1. Schlechter Sex: Angst ist ein Lustkiller

Laut der Studie machen sich Frauen und Männer am meisten Sorgen über das Sexleben. Die Hälfte aller Befragten hat – zumindest manchmal – Angst vor der sexuellen Unzufriedenheit der Partnerin oder des Partners – Frauen sind dabei verunsicherter als Männer (59 gegenüber 50 Prozent). Die Unsicherheit wird oft mit der Versagensangst erklärt.

Das Problem: Die Angst davor, beim Sex zu "versagen", ist erst Recht ein Lustkiller und kann sich auf die Leidenschaft und Intimität auswirken. Verbunden damit ist auch die Angst vorm Fremdgehen des Partners bzw. der Partnerin – darüber machen sich 38 Prozent der Frauen und 26 Prozent der Männer Sorgen.

Sex wird in den Medien mehr denn je verhandelt, verlässt immer mehr den Tabubereich – und das ist auch gut so. Das Problem ist dabei jedoch, dass über Sex i. d. R. nur aus einer Perspektive gesprochen wird – und zwar was "guten, freien, aufregenden" Sex ausmacht und welche Sexstellungen am beliebtesten sind.

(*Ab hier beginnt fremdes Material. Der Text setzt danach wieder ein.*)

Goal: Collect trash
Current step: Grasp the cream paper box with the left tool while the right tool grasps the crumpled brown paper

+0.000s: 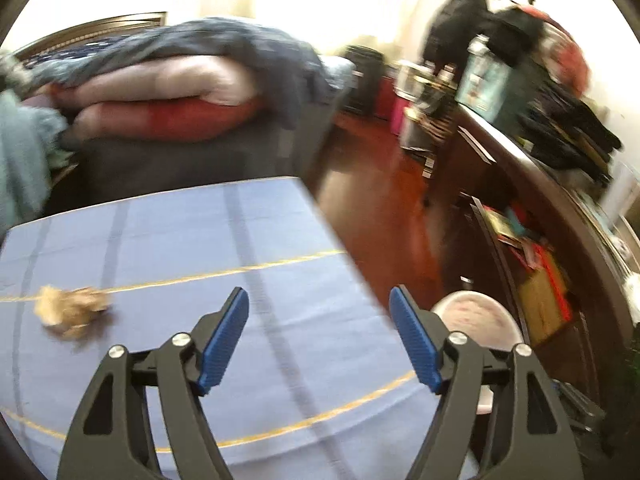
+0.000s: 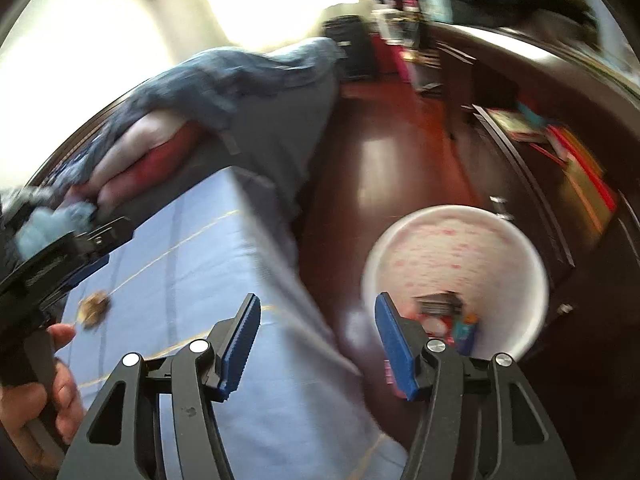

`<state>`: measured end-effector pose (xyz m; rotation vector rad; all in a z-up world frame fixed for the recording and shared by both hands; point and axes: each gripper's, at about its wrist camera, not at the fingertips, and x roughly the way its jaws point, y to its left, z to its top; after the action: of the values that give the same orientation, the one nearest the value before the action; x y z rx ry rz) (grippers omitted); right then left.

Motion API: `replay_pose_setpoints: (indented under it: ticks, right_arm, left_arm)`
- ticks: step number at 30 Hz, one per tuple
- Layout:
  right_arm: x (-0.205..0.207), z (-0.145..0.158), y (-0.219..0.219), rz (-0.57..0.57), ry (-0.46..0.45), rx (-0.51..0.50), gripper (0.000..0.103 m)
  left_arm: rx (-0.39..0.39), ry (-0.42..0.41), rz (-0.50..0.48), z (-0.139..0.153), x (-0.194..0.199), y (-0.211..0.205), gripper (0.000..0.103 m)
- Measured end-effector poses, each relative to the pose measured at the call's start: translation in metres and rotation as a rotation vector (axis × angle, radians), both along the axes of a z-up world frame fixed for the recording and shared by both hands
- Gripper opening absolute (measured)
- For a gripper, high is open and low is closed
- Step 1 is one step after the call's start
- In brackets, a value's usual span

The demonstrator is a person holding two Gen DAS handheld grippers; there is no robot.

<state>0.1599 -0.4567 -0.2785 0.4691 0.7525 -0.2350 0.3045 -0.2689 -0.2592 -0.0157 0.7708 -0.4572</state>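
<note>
A crumpled brown paper wad point(image 1: 72, 310) lies on the blue tablecloth point(image 1: 180, 240), left of my left gripper point(image 1: 318, 300), which is open and empty above the cloth. The wad also shows in the right wrist view point(image 2: 94, 307). My right gripper point(image 2: 316, 308) is open and empty over the table's right edge. A white bin point(image 2: 454, 256) with red marks stands on the floor beside the table; several pieces of trash point(image 2: 448, 316) lie in it. The bin's rim shows in the left wrist view point(image 1: 476, 312). The left gripper's body point(image 2: 52, 264) and the hand holding it are at the right wrist view's left edge.
A bed piled with red and blue bedding point(image 1: 168, 92) stands behind the table. A dark wooden cabinet point(image 1: 560, 240) with books and clutter runs along the right. A reddish wooden floor point(image 1: 380, 184) lies between them. The frames are motion-blurred.
</note>
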Motion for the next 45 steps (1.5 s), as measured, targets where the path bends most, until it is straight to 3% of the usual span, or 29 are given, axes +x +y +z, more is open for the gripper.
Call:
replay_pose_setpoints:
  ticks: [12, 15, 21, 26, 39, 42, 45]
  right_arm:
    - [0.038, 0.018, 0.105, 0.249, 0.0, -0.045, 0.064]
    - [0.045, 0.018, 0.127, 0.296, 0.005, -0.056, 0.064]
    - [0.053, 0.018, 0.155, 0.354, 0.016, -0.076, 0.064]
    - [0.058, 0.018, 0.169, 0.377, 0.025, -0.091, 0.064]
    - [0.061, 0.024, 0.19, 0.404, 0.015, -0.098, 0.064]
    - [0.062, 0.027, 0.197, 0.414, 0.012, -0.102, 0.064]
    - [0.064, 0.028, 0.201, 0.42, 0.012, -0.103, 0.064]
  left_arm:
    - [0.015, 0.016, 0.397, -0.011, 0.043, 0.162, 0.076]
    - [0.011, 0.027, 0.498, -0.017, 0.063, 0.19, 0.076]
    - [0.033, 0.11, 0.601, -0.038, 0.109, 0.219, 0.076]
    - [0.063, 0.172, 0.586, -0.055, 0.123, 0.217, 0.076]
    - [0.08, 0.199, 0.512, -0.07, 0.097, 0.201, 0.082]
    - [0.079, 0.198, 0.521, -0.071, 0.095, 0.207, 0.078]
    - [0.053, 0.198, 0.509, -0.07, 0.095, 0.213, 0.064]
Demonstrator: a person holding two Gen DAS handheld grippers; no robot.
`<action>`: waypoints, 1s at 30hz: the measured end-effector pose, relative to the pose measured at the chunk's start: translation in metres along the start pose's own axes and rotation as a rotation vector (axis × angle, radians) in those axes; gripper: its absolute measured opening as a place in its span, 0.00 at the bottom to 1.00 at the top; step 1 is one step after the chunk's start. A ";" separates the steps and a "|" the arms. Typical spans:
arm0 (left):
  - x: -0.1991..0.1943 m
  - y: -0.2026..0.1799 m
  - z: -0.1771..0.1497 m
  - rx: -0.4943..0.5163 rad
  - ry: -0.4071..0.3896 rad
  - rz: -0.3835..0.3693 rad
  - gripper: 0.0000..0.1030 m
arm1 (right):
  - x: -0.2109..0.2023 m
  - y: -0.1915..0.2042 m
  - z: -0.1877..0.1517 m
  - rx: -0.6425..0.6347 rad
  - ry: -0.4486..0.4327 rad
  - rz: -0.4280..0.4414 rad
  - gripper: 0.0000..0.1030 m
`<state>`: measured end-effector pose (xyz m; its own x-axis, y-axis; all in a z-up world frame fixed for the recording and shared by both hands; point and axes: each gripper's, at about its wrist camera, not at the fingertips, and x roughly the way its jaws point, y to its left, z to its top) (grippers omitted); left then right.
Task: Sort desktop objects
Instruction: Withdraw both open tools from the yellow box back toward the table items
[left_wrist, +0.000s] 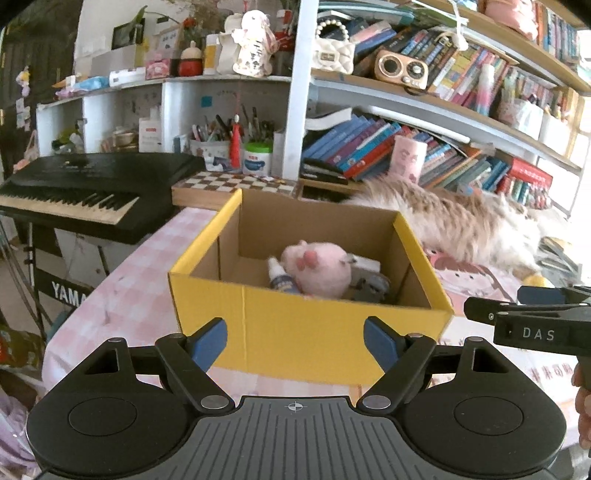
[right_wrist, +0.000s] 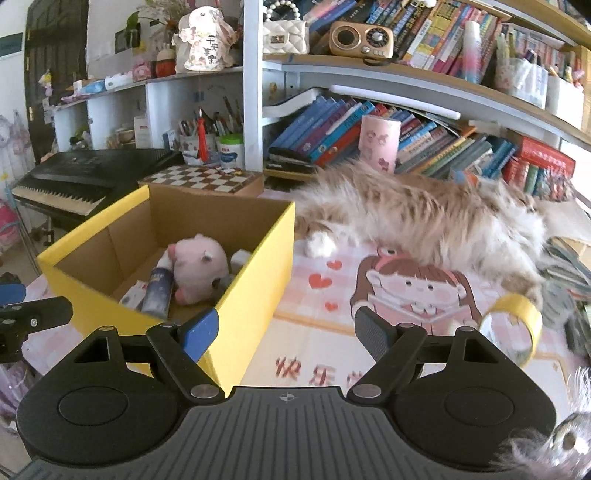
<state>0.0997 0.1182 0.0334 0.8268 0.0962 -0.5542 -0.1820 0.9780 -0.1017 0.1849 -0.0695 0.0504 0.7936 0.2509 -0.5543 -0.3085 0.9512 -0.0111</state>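
Tape roll (right_wrist: 515, 326) unsorted, right of yellow box (right_wrist: 255, 280); both tongs, left gripper (left_wrist: 295, 341) and right gripper (right_wrist: 286, 334), released, empty; next: reach, clamp.

The table (right_wrist: 314, 343), covered by a pink checked cloth printed with a cartoon girl and red hearts, carried a yellow cardboard box (right_wrist: 255, 280) near its left edge. A long-haired cat (right_wrist: 424, 218) lay stretched along the back edge. A roll of yellow tape (right_wrist: 517, 325) stood on its rim toward the right side, just beside the cat's fur.
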 end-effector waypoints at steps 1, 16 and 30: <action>-0.003 0.000 -0.003 0.004 0.003 -0.005 0.81 | -0.004 0.002 -0.004 0.007 0.003 -0.004 0.77; -0.035 0.001 -0.042 0.037 0.058 -0.021 0.81 | -0.044 0.030 -0.048 0.008 0.042 -0.015 0.77; -0.060 0.003 -0.071 0.088 0.098 -0.001 0.82 | -0.071 0.051 -0.096 0.042 0.093 -0.033 0.77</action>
<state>0.0113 0.1024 0.0074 0.7704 0.0814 -0.6323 -0.1307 0.9909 -0.0316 0.0627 -0.0564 0.0097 0.7504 0.2037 -0.6288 -0.2591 0.9658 0.0037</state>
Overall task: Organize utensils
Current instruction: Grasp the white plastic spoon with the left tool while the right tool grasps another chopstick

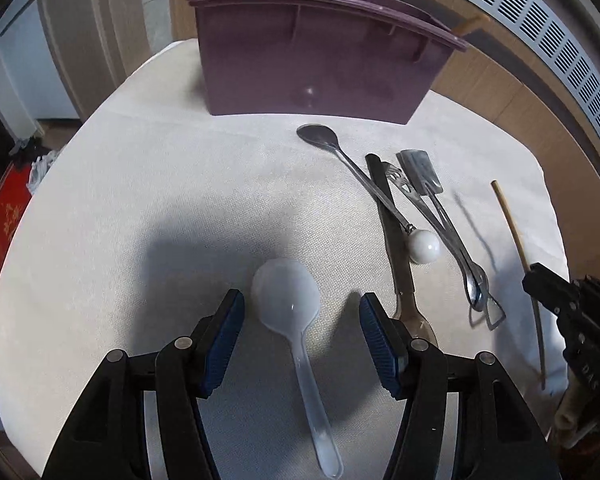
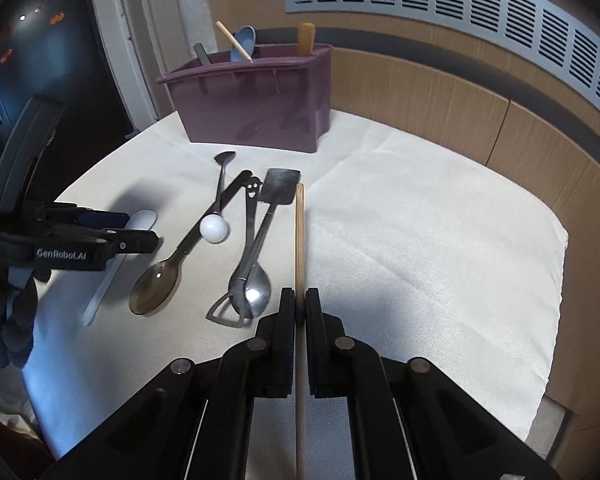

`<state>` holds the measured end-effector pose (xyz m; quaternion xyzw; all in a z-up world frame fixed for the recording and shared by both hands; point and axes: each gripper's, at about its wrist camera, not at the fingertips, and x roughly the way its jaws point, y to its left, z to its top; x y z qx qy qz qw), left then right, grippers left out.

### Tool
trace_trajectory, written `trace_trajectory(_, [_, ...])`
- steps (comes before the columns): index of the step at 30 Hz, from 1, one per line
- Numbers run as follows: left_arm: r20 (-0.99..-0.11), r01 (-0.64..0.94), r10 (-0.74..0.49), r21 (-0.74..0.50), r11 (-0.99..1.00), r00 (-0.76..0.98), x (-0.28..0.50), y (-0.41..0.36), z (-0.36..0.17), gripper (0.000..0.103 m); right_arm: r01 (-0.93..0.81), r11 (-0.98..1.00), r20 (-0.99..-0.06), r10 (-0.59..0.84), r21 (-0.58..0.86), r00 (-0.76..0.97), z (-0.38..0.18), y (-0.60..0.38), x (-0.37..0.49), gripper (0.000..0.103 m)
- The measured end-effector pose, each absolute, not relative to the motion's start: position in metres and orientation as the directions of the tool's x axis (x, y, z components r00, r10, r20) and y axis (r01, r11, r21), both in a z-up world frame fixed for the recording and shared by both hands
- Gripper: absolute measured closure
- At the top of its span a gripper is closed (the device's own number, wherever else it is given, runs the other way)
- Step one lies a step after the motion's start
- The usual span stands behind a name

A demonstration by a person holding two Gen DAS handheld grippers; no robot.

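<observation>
- Holding a wooden chopstick (image 2: 299, 248) in my right gripper (image 2: 299, 300), I see its two fingers closed tight on the stick, which runs forward between them and points toward the purple utensil caddy (image 2: 256, 108).
- My left gripper (image 1: 302, 316) hangs low over the translucent plastic spoon (image 1: 296, 312); its blue pads (image 1: 226, 332) stand wide apart on both sides of the spoon neck and do not touch it, so nothing is held there.
- I judge that two steps are in hand together: the chopstick is picked up and must go to the caddy, and the plastic spoon is about to be grasped.
- For the next move, I think the left fingers must go a little lower and close on the thin handle just behind the bowl, because the spoon lies flat on the white cloth (image 1: 140, 200).
- The right gripper will need to tip the stick more upright before it can drop into a compartment.
- The caddy stands at the far edge of the table and has dividers inside. It already holds a blue spoon (image 2: 244, 42), another chopstick (image 2: 234, 40) leaning on it, a dark handle (image 2: 201, 54) on the left and a wooden handle (image 2: 306, 38) on the right.
- I cannot tell exactly which compartment each one is in.
- Between the grippers a metal spoon with a white ball end (image 1: 424, 246), a brown spoon (image 2: 156, 284), a small spatula (image 2: 280, 188) and one more metal spoon (image 2: 256, 286) still wait on the cloth.
</observation>
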<state>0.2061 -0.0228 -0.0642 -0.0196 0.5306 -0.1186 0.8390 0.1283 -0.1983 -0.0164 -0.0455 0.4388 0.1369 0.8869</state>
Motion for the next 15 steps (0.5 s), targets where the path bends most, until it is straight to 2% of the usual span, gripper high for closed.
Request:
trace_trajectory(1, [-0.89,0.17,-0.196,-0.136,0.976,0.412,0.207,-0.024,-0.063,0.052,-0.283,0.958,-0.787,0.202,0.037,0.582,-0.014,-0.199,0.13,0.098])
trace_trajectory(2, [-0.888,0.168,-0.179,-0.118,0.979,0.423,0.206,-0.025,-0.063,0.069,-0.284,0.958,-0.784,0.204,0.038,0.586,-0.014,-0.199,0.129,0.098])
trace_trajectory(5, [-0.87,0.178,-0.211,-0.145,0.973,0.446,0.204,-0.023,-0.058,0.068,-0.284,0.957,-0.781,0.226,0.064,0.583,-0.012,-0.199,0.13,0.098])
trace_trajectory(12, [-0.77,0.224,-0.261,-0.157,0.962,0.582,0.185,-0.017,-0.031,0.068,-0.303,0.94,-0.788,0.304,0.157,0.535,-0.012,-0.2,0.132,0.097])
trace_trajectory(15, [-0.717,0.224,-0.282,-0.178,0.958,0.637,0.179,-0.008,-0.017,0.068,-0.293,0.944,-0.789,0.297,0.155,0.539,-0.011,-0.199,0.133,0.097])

Diese Einseitigkeit der befreiten Sexualität vermittelt ein Idealbild, das ziemlich verunsichern und Scham auslösen kann. Denn nicht alle sind bereit für die postulierte Grenzerfahrung im Bett. Gleichzeitig klafft eine große Kluft zwischen der öffentlich viel diskutierten Sexualität und den tatsächlichen Gesprächen mit der Partnerin oder dem Partner.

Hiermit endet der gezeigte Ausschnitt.